=== Aim of the exercise ===
In full and unchanged, set down the entries that follow, with no images.

=== Data in this exercise ===
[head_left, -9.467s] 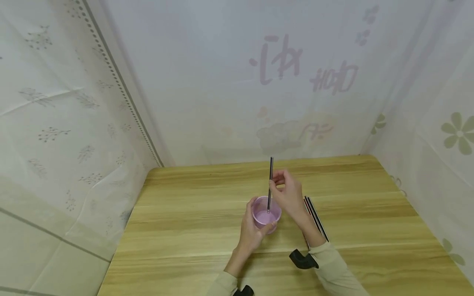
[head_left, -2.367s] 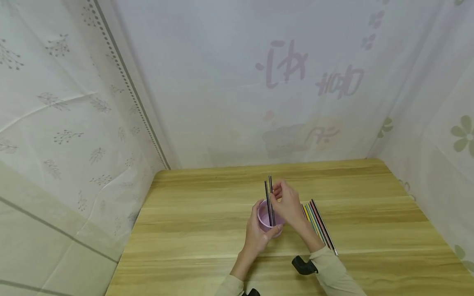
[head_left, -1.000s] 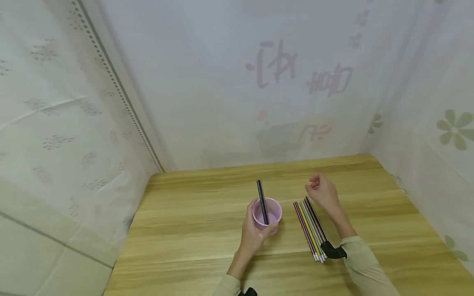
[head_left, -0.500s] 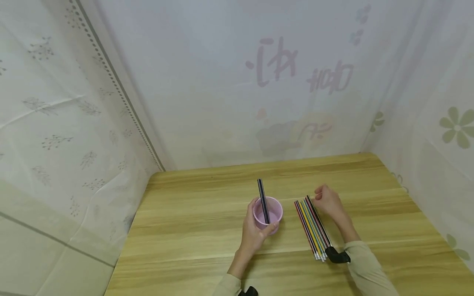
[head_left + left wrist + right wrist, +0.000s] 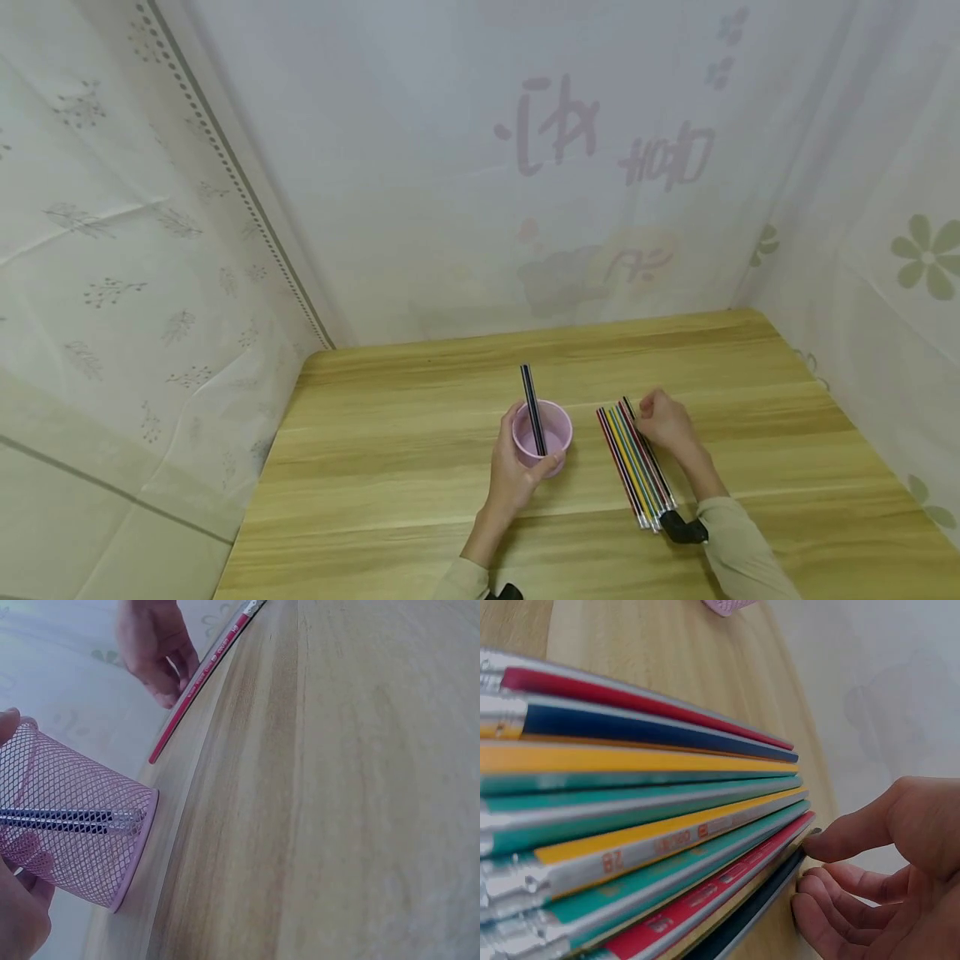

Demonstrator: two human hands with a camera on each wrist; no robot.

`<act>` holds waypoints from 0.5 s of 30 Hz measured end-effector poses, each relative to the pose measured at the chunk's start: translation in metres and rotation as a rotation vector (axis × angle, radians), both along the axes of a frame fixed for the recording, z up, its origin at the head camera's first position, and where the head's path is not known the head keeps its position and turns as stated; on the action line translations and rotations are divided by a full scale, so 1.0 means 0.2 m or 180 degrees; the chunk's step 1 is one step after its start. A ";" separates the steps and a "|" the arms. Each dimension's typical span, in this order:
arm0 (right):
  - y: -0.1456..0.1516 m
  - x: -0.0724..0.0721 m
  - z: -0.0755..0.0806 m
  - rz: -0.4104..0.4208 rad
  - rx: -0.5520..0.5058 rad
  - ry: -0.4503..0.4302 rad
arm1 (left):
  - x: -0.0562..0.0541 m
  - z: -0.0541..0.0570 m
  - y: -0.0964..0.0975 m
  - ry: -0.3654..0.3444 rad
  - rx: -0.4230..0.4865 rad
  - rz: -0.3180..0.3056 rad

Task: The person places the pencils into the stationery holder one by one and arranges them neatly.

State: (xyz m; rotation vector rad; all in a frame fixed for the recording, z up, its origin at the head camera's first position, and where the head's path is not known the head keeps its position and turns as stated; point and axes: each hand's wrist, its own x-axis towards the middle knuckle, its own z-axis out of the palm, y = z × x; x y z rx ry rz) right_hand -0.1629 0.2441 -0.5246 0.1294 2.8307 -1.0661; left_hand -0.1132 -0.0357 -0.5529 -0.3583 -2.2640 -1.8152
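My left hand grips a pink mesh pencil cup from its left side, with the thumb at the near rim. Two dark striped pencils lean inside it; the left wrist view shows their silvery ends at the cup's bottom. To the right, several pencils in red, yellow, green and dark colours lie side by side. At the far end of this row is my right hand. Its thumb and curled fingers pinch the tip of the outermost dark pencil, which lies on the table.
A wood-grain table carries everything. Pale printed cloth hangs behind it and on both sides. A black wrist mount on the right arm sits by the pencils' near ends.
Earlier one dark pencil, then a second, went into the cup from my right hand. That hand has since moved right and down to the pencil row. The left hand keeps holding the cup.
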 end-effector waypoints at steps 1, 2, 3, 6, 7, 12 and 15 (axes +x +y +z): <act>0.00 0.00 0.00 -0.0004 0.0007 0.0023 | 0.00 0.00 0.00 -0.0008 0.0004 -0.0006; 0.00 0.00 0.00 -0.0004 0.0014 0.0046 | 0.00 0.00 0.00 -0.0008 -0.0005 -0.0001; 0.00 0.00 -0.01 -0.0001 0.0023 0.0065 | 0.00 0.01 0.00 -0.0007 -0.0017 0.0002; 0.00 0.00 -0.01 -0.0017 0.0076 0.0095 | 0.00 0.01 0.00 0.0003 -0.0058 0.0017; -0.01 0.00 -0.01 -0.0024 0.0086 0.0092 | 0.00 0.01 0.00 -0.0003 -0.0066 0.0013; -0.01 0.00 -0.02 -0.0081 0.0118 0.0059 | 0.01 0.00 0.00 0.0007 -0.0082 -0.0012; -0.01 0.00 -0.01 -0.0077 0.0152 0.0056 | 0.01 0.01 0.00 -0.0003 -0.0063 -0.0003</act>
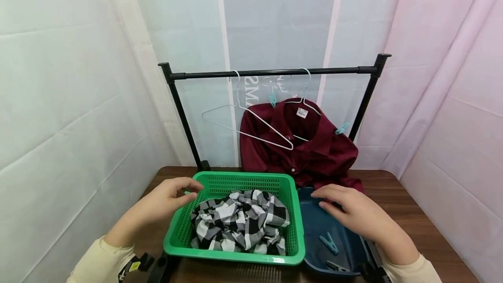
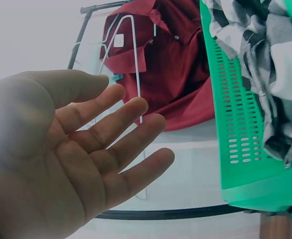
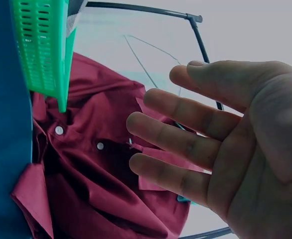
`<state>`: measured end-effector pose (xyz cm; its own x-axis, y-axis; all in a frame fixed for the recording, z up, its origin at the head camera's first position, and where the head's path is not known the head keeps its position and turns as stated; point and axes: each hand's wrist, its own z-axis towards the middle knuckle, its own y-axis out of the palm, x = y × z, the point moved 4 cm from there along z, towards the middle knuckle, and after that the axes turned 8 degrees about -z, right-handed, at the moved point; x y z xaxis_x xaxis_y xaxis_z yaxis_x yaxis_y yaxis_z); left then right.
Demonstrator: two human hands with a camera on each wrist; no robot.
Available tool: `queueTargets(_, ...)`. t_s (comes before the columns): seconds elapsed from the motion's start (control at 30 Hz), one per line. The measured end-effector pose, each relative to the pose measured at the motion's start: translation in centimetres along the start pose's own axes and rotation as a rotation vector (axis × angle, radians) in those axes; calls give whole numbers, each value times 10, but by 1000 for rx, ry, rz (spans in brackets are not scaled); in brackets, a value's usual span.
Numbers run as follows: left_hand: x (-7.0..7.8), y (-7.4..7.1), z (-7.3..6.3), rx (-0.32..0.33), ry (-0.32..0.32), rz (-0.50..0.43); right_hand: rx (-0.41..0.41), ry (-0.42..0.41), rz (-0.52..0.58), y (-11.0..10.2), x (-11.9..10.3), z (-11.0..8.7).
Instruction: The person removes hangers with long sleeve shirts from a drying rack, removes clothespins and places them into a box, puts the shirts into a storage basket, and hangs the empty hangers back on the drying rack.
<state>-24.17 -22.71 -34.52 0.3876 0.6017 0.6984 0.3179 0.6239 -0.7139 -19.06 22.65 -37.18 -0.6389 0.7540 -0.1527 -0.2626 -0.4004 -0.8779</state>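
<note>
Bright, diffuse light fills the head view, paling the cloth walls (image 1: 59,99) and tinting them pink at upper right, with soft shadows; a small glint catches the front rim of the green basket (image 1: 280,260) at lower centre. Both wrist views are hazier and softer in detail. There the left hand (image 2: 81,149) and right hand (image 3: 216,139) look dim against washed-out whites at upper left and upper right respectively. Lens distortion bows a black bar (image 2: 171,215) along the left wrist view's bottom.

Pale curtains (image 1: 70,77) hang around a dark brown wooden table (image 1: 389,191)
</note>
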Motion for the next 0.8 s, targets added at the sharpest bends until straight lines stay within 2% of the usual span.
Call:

=== Finished exercise ===
[head_left, -9.467s] 
[head_left, -2.367s] 
[head_left, -1.000s] 
[head_left, -0.500s] 
[head_left + left wrist + right wrist, +0.000s] 

Demonstrator: two human hands with a camera on each wrist; no robot.

`<act>` holds waypoints from 0.5 s of 30 Hz measured end-effector poses, each relative to the pose measured at the chunk's start: translation in metres and rotation as a rotation vector (axis × angle, radians), both along the axes of a frame fixed for the recording, z up, its origin at the head camera's first position, and where the head's path is not known the head keeps its position and turns as stated; on the action line translations and rotations are divided by a full scale, so 1.0 means 0.2 m or 180 degrees; the chunk's step 1 is one step after its start. A ";" separates the steps and a "|" the arms. Each dimension's typical span, in this order:
arm0 (right):
  - y: -0.1456..0.1516 m
  - x: -0.0724..0.0721 m
  - z: -0.0755..0.0806 m
  - rz: -0.4104..0.4208 rad
  - rx: -0.5520..0.5058 rad
  - ry: -0.4503..0.4302 rad
arm1 (left):
  - x: -0.0562..0.0541 m
  - z: -0.0541..0.0570 m
  - y: -0.0964..0.0975 m
  - ry: -0.3654..0.3444 rad
  - rx: -0.4230..0.4865 rad
  - rz: -0.3180..0.3056 rad

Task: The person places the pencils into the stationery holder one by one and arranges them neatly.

State: (xyz m; rotation vector rad; all in a frame fixed for the recording, z up, its origin at the head camera's first position, and where the head's path is not known the head keeps its position and turns as stated; point and axes: each hand's wrist, its own x-axis towards the middle knuckle, its own z-axis out of the palm, y = z × x; x y z rx ry rz) right_hand -0.1629 0.2441 -0.5246 0.1294 2.8307 -1.0661; left_hand -0.1132 -0.0357 -0.5529 -0.3583 -2.2640 -1.8152
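My left hand grips a pink mesh pencil cup from its left side, with the thumb at the near rim. Two dark striped pencils lean inside it; the left wrist view shows their silvery ends at the cup's bottom. To the right, several pencils in red, yellow, green and dark colours lie side by side. At the far end of this row is my right hand. Its thumb and curled fingers pinch the tip of the outermost dark pencil, which lies on the table.
A wood-grain table carries everything. Pale printed cloth hangs behind it and on both sides. A black wrist mount on the right arm sits by the pencils' near ends.
Earlier one dark pencil, then a second, went into the cup from my right hand. That hand has since moved right and down to the pencil row. The left hand keeps holding the cup.
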 end-effector waypoints at steps 1, 2, 3, 6, 7, 12 and 15 (axes +x +y +z): <act>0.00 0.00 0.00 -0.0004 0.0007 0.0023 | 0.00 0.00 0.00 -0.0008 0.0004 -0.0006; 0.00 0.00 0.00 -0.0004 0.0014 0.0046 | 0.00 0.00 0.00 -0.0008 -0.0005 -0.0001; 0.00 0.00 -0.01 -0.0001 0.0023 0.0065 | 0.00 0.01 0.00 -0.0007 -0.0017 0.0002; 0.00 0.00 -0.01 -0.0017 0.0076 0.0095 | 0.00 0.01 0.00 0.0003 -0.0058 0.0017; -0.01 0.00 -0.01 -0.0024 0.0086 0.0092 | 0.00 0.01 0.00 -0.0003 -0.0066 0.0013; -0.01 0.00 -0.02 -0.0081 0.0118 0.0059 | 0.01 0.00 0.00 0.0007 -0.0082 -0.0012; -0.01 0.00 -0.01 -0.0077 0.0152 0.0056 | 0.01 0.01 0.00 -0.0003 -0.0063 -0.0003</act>
`<state>`: measured end-effector pose (xyz cm; its own x-axis, y-axis; all in a frame fixed for the recording, z up, its origin at the head camera's first position, and where the head's path is not known the head keeps its position and turns as stated; point and axes: each hand's wrist, its own z-axis towards the middle knuckle, its own y-axis out of the palm, x = y × z, the point moved 4 cm from there along z, towards the middle knuckle, and after that the axes turned 8 degrees about -z, right-handed, at the moved point; x y z xaxis_x xaxis_y xaxis_z yaxis_x yaxis_y yaxis_z); left then right.
Demonstrator: two human hands with a camera on each wrist; no robot.
Available tool: `queueTargets(_, ...)`. t_s (comes before the columns): seconds elapsed from the motion's start (control at 30 Hz), one per line. The measured end-effector pose, each relative to the pose measured at the motion's start: translation in centimetres along the start pose's own axes and rotation as a rotation vector (axis × angle, radians) in those axes; calls give whole numbers, each value times 10, but by 1000 for rx, ry, rz (spans in brackets are not scaled); in brackets, a value's usual span.
Numbers run as follows: left_hand: x (-7.0..7.8), y (-7.4..7.1), z (-7.3..6.3), rx (-0.32..0.33), ry (-0.32..0.32), rz (-0.50..0.43); right_hand: rx (-0.41..0.41), ry (-0.42..0.41), rz (-0.52..0.58), y (-11.0..10.2), x (-11.9..10.3), z (-11.0..8.7).
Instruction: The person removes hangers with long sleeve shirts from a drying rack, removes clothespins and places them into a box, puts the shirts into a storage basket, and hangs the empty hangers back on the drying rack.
<state>-24.17 -22.71 -34.52 0.3876 0.6017 0.6984 0.3179 0.6239 -0.7139 -19.06 22.65 -37.18 -0.6389 0.7540 -0.1527 -0.2626 -0.4004 -0.8779</state>
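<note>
Bright, diffuse light fills the head view, paling the cloth walls (image 1: 59,99) and tinting them pink at upper right, with soft shadows; a small glint catches the front rim of the green basket (image 1: 280,260) at lower centre. Both wrist views are hazier and softer in detail. There the left hand (image 2: 81,149) and right hand (image 3: 216,139) look dim against washed-out whites at upper left and upper right respectively. Lens distortion bows a black bar (image 2: 171,215) along the left wrist view's bottom.

Pale curtains (image 1: 70,77) hang around a dark brown wooden table (image 1: 389,191)
</note>
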Motion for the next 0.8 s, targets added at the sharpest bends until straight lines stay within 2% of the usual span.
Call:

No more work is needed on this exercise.